Why I am Pro-Choice (and Pro-Life, and a Whole Bunch of Other “Pros”)

Last week I hosted Isabel Montoya-Minisee’s essay about how she considered terminating an unplanned pregnancy–and even visited Planned Parenthood for information–and how that experience transformed the way that she related to women who face hard choices about pregnancy and abortion in their lives. She realized that instead of preaching against abortion, her time would have been better spent helping women in difficult situations bear their burdens.

Like Isabel, at a personal level I am decidedly pro-life. I have an unplanned kid as proof of that position. Finding out that I was pregnant again, while still nursing a ten-month old and on the tenure-track in a full-time university position (and without the benefit of grandparents nearby) completely freaked me out, even as a married woman with a stable income. It took me about three months to chill the &^#@ out. It took me even longer to get over the guilt of not being happy about the pregnancy in those first weeks. That’s part of the reason that Isabel’s story, with its intense feelings of shame, affected me deeply.

Of course, despite his unexpectedly quick arrival, I wouldn’t trade my second son for anything. However, the circumstances of his arrival did push me, a Christian feminist sitting the pro-life/pro-choice fence, over into the “pro-choice” camp. If I experienced so much stress over an unplanned pregnancy in my relatively privileged position, how much more difficult is a similar situation for a woman who has trouble feeding the children she already has? Or for a teenager who made a bad choice about sex?

And then there are other situations that are more troubling: what about the woman who is raped or abused, or the one who wanted the baby but then learned that it has a defect that is incompatible with life? All of those women have stories, like mine and like Isabel’s, that deserve to be heard on their own terms, and all of those women deserve to have a say in how their story plays out. It is not for politicians or preachers (or me, or you) to make or to be responsible for their choices, or to heap shame and condemnation on top of the burdens that they already have to bear.

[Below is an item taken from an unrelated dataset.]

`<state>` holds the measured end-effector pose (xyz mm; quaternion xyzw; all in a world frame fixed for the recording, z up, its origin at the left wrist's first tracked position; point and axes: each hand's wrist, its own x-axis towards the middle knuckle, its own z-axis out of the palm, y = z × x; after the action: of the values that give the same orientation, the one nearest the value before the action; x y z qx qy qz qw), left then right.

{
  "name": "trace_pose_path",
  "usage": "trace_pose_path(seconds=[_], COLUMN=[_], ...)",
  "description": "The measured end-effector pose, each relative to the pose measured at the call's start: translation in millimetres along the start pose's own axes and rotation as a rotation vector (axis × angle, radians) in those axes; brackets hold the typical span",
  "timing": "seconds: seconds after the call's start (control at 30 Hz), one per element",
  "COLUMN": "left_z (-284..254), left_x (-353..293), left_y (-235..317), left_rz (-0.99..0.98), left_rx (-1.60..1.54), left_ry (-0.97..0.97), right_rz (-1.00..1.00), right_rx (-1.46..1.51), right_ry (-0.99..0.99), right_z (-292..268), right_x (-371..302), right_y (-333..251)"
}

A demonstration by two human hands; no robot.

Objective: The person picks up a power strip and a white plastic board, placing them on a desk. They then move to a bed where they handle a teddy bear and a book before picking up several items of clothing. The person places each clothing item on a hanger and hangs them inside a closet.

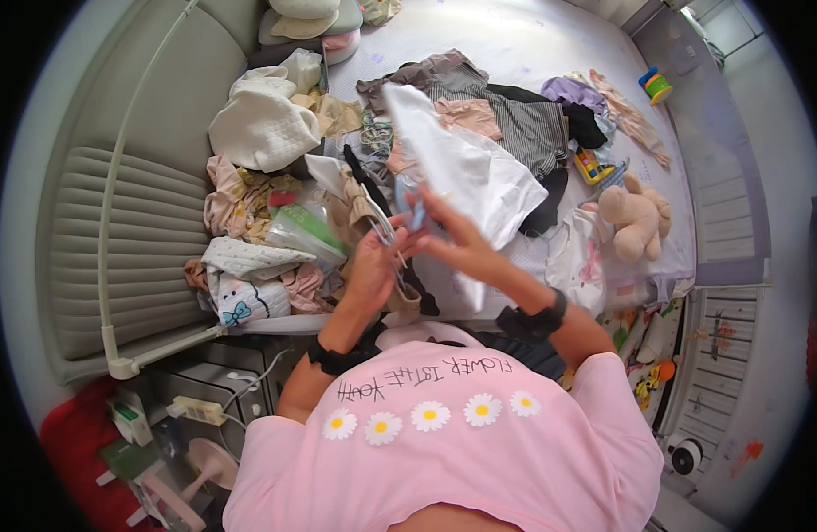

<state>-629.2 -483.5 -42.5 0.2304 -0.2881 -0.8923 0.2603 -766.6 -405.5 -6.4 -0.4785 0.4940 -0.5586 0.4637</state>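
The left hand (373, 263) is curled round some thin pale loops (386, 232) that look like hanger parts. The right hand (457, 241) meets it, fingertips close together. They are at a small light-blue piece (415, 213), right between the two hands. It is too blurry there, so I cannot tell if the right fingers pinch it or just touch it.

Just past the right hand is a big white cloth (502, 182). Its near-left part is smeared, so it may be moving. A tan cloth (357, 208) hangs close by the left hand, on its far side. A see-through bag with a green part (306, 229) sits to the left of that hand. Farther out past the right hand lies a gray striped garment (528, 129), and off to its right sits a beige stuffed toy (630, 222).

To do this well, I think the left hand should hold the loops snugly, so they do not slide or twist. The right fingertips can then do the small, fiddly part slowly. The tan cloth is so near that it could get caught, so it is best nudged aside. Gentle pulls should be kinder to the white cloth, too.
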Motion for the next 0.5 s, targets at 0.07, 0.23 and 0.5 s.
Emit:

So, while personally I am pro-life, politically I am pro-choice. But really, it is much more complicated than that.

My pro-life/choice stance is made up of a bunch of other “pros” that deconstruct the hard boundary that some people draw between these two positions. Ironically, many pro-lifers hold stances that actually lead to a higher rate of abortions, such as an insistence on abstinence-only sex education or a resistance to easy access to birth control or other programs that support women and children. If we are serious about preventing abortions and the unfortunate situations that lead to them, we have to do better than that.

That is why in order to be “pro-life” in multiple and meaningful ways, I’m also . . .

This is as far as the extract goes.